It was recently revealed that this summer’s Suicide Squad – the third installment of the DC Extended Universe – will allegedly run approximately 130 minutes with credits. That makes it considerably shorter than the other entries in this burgeoning franchise. Man of Steel clocked in at 143 minutes, while this spring’s Batman V Superman: Dawn of Justice was 151 minutes. Even though director David Ayer is working with a large ensemble of well-known villains and antiheroes, he’s telling his story just a little over two hours.
These days, several tentpoles can run close to the 2.5 hour mark, particularly shared universe projects that have a lot of world-building to accomplish (in addition to delivering a solid narrative that stands on its own merits). With Suicide Squad running for just 130 minutes, there might be some worried that there isn’t enough screen time to flesh all the necessary aspects out. But as it turns out, the running time for Suicide Squad is actually quite comparable to other films of the genre, suggesting that Ayer will have ample opportunity to make a compelling tale.
A few DC films tend to be a little on the longer side of the spectrum; The Dark Knight is 152 minutes and The Dark Knight Rises runs for 165. Still, they appear to be the exception more than the rule. Comic book blockbusters being in the neighborhood of 2+ hours has been the norm for years. The longest installments of the Marvel Cinematic Universe are (unsurprisingly) Captain America: Civil War, The Avengers, and Avengers: Age of Ultron (all in excess of 140 minutes), but the rest of the films average out at 121.7 minutes. Just about all of them had to shoulder some of the load of continuing the franchise’s overarching storyline and turned out fine critically and commercially. Brevity is the soul of wit, after all.
Most of the X-Men films are rather economic in their runtime. The 2000 original, which also had to establish a world and team of characters, was only 104 minutes and helped usher in the modern superhero film. Eleven years later when X-Men: First Class looked to bring the property back with a new, younger cast of mutants, it accomplished its goals in just 132 minutes. Sam Raimi’s acclaimed first two Spider-Man movies were 121 minutes and 127 minutes, respectively. Two hours may not seem like a lot on the outset, but films can get through plenty in that amount of time, especially if the filmmakers are smart about the way they handle the material.
Some of the more disappointing superhero films can be long. Spider-Man 3 clocks in at 139 minutes and X-Men: Apocalypse is 144. That said, there doesn’t appear to be any correlation between film length and reception. X-Men Origins: Wolverine is a svelte 107 minutes and was panned by just about everyone. 1989’s Batman ran for 126 minutes, only a minute longer than franchise destroyer Batman & Robin. The original Superman was a bit long for its time at 143 minutes and earned widespread praise. It’s true that a shorter runtime limits the opportunities for superfluous scenes and subplots to derail a film, but there are far more important factors that determine a movie’s quality. Superman IV: The Quest for Peace is only an hour and a half.

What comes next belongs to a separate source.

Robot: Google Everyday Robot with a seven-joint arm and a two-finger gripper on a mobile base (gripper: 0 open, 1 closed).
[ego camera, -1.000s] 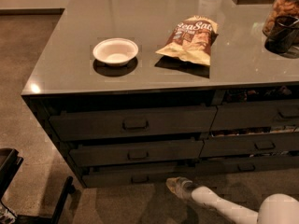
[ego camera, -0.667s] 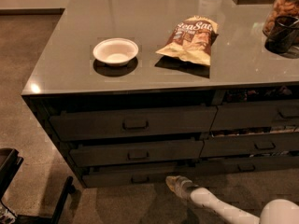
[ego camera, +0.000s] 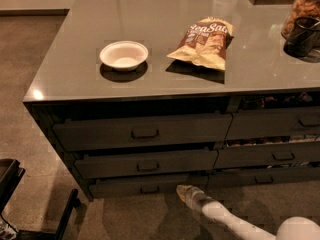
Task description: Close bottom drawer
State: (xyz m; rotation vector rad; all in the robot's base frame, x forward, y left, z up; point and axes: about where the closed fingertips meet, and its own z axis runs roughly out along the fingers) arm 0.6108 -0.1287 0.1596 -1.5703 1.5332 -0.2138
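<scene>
The bottom drawer [ego camera: 145,186] is the lowest of the left stack of three, dark grey with a low front and a small pull [ego camera: 149,189] at centre. Its front stands out a little from the cabinet, like the two above it. My gripper [ego camera: 183,192] is low near the floor, at the right end of that drawer's front, close to or touching it. The white arm [ego camera: 235,223] runs back to the lower right.
The grey countertop [ego camera: 165,44] carries a white bowl [ego camera: 124,55], a chip bag [ego camera: 204,43], a jar [ego camera: 303,11] and a dark cup [ego camera: 300,36]. A neighbouring drawer stack [ego camera: 272,149] stands on the right. A black chair base [ego camera: 30,204] sits at the lower left.
</scene>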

Bottom line is that Suicide Squad is in line with how most comic book movies play. Through the genre’s long and storied history, there haven’t been many to eclipse the 2.5 hour mark and seemingly only extended editions go up to three. It’s always tricky to find the right balance when working with a collection of fan-favorite characters that are all deserving of satisfying arcs, but filmmakers have shown it is possible to achieve what they’ve set out to do relatively quickly. Ayer is a respected talent who has had success throughout his career. There’s no reason to doubt Suicide Squad won’t be another notch on his belt.
Suicide Squad opens in U.S. theaters on August 5, 2016, followed by Wonder Woman on June 2, 2017;Justice League on November 17, 2017; The Flash on March 16, 2018; Aquaman on July 27, 2018; an untitled DC Film on October 5, 2018; Shazam on April 5, 2019; Justice League Part Two on June 14, 2019; an untitled DC film on November 1, 2019; Cyborg on April 3, 2020; and Green Lantern Corps on July 24, 2020.